Reproduce verbatim the lines of the material below, starting at the line with "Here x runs" and ending at the line with "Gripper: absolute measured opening", both inclusive; skip the rest.

*** Opening DATA FOR THE TASK ***

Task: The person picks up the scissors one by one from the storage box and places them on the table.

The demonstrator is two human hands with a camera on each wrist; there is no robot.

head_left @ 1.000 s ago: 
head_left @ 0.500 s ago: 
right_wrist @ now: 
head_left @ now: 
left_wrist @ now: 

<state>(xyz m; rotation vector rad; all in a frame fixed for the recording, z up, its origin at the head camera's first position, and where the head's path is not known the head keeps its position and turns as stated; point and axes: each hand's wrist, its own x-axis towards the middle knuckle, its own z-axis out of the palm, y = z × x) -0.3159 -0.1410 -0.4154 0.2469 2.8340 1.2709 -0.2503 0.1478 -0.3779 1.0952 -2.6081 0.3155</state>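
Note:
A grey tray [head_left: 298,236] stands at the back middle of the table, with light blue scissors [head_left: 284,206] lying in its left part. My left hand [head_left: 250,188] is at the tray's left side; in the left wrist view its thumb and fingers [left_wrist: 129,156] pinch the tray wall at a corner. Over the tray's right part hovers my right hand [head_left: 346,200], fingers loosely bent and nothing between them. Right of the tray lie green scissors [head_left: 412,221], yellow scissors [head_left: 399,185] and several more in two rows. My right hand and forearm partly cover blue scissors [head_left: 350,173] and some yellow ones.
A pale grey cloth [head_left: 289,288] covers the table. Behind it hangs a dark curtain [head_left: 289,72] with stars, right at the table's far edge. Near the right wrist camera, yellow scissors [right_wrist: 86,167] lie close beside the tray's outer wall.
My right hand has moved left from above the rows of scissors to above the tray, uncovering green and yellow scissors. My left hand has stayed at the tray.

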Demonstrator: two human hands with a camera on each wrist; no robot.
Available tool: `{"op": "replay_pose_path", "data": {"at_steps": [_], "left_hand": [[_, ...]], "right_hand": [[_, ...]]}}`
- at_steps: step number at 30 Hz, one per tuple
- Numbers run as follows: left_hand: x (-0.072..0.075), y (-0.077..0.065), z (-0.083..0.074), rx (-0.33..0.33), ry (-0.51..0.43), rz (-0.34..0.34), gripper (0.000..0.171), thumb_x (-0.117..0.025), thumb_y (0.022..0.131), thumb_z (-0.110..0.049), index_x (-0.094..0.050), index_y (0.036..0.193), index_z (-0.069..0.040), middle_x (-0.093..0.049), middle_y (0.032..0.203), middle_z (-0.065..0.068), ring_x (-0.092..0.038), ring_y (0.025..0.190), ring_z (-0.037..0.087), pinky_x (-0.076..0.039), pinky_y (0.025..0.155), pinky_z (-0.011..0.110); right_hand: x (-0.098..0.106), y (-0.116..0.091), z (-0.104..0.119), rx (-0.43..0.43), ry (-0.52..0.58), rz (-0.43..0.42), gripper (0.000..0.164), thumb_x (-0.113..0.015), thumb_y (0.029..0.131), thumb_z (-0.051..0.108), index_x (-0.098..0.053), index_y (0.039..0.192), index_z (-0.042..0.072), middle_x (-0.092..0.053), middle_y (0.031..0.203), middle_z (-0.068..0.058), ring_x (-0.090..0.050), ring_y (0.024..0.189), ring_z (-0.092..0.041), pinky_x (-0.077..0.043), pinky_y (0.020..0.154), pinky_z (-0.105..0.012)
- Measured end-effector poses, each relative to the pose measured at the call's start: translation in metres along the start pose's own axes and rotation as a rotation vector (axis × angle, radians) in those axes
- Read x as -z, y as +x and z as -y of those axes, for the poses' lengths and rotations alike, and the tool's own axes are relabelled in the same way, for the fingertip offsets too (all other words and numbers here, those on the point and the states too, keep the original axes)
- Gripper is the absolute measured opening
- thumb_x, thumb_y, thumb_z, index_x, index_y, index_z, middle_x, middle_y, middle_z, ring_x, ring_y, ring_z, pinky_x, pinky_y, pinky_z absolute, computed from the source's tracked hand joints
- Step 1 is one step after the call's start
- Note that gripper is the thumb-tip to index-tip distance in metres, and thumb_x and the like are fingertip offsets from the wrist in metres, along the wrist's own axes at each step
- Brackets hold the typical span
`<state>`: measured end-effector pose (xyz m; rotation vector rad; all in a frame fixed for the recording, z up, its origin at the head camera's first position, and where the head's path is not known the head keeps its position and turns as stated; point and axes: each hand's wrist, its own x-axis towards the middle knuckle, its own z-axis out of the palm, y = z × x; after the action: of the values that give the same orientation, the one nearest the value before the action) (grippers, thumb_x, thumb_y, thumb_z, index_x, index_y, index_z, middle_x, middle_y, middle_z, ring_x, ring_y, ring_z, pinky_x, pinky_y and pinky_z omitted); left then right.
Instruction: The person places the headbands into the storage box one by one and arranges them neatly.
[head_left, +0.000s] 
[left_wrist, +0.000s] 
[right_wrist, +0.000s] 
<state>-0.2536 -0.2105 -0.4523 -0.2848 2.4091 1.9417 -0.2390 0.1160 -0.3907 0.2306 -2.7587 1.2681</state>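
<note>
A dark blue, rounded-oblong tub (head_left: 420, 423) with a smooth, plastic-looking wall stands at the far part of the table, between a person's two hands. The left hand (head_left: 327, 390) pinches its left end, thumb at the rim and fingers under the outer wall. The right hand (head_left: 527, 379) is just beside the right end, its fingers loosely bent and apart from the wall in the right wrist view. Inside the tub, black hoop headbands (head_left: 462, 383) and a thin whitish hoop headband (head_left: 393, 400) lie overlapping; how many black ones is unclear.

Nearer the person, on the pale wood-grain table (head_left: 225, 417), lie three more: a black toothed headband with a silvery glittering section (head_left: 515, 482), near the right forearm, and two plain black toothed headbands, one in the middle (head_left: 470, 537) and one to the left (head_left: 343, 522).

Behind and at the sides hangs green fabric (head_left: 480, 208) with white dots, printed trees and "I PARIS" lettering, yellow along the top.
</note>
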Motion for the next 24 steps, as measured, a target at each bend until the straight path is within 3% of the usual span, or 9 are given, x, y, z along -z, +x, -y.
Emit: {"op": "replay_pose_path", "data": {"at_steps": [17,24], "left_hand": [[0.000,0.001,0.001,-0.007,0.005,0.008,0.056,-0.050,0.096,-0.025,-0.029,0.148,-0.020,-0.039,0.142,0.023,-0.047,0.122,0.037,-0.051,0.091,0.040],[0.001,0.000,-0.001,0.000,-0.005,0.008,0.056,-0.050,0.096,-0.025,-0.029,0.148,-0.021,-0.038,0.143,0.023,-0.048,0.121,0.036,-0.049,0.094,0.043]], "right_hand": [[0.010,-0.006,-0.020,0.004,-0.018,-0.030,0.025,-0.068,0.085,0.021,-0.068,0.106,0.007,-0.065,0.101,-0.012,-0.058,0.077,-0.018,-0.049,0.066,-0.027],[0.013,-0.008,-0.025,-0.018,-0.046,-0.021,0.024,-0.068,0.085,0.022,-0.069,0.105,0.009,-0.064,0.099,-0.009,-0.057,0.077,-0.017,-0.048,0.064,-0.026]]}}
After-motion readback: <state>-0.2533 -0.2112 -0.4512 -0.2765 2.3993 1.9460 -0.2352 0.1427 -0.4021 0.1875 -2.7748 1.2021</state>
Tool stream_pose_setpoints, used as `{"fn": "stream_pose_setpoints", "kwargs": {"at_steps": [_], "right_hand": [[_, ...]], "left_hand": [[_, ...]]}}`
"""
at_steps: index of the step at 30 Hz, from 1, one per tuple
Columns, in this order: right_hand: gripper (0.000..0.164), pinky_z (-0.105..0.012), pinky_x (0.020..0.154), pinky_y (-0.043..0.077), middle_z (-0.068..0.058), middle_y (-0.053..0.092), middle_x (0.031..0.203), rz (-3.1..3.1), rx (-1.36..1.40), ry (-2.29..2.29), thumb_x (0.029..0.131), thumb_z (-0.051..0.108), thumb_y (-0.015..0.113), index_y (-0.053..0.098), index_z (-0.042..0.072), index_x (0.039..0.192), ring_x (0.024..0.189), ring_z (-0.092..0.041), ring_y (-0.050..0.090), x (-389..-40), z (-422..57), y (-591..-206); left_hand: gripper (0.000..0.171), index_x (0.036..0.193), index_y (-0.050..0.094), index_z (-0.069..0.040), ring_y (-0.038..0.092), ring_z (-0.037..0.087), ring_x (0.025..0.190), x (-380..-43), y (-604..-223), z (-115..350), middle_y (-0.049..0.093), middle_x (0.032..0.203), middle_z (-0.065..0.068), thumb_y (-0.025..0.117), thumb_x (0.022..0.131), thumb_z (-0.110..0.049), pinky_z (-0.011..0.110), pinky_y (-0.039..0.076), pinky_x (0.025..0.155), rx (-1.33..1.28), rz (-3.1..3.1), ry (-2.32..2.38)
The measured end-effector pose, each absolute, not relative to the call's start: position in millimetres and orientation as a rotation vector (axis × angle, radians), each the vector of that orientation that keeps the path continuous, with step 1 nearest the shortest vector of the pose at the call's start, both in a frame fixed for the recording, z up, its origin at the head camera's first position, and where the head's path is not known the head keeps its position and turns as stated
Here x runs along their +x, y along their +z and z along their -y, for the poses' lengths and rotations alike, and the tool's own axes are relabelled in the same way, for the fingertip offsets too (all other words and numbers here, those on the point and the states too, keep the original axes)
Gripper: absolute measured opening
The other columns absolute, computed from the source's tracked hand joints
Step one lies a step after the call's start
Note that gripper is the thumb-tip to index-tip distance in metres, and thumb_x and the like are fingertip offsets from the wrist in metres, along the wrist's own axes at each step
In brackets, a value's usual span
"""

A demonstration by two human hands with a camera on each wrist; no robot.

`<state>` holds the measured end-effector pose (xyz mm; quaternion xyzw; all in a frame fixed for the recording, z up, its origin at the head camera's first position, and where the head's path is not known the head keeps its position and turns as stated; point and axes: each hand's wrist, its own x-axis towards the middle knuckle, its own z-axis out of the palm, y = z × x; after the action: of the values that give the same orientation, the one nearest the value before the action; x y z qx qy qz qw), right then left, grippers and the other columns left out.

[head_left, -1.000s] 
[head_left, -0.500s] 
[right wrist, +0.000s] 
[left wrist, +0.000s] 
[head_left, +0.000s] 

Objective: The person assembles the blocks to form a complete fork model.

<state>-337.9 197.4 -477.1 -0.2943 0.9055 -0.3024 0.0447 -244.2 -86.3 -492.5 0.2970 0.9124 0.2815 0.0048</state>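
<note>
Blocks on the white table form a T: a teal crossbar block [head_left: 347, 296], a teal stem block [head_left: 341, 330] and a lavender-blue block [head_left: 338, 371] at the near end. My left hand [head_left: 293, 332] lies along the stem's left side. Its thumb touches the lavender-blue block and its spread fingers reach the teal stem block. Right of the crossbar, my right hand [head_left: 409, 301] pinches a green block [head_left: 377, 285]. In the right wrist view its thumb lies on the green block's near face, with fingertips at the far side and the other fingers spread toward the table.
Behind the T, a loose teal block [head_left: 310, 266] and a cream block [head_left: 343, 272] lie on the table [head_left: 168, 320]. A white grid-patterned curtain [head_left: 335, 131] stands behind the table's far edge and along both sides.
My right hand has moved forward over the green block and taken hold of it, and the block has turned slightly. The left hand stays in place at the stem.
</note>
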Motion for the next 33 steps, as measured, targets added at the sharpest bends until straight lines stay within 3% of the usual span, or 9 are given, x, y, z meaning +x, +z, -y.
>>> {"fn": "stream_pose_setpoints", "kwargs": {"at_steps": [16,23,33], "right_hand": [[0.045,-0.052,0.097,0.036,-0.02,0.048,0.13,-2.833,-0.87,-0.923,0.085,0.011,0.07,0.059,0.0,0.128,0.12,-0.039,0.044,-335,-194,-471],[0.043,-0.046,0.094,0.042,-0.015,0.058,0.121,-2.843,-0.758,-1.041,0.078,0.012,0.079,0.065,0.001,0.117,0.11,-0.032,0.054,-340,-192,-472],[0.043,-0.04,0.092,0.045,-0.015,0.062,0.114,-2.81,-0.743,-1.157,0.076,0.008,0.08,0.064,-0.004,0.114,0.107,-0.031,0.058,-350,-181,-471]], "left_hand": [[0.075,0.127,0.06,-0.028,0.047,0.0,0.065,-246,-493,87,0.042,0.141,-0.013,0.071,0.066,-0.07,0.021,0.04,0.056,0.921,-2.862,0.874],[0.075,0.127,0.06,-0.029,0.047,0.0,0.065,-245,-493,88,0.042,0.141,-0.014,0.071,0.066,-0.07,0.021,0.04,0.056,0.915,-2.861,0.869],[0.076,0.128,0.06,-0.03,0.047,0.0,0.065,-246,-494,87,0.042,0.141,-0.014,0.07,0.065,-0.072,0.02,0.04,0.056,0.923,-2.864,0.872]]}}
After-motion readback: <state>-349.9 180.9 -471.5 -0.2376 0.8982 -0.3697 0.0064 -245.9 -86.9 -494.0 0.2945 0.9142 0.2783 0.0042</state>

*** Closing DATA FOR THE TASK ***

◆ SOLUTION FOR THIS EXERCISE
Here x runs along their +x, y along their +z and z along their -y, for the poses' lengths and rotations alike, and the tool's own axes are relabelled in the same way, for the fingertip offsets too (all other words and numbers here, those on the point and the states too, keep the original axes)
Gripper: absolute measured opening

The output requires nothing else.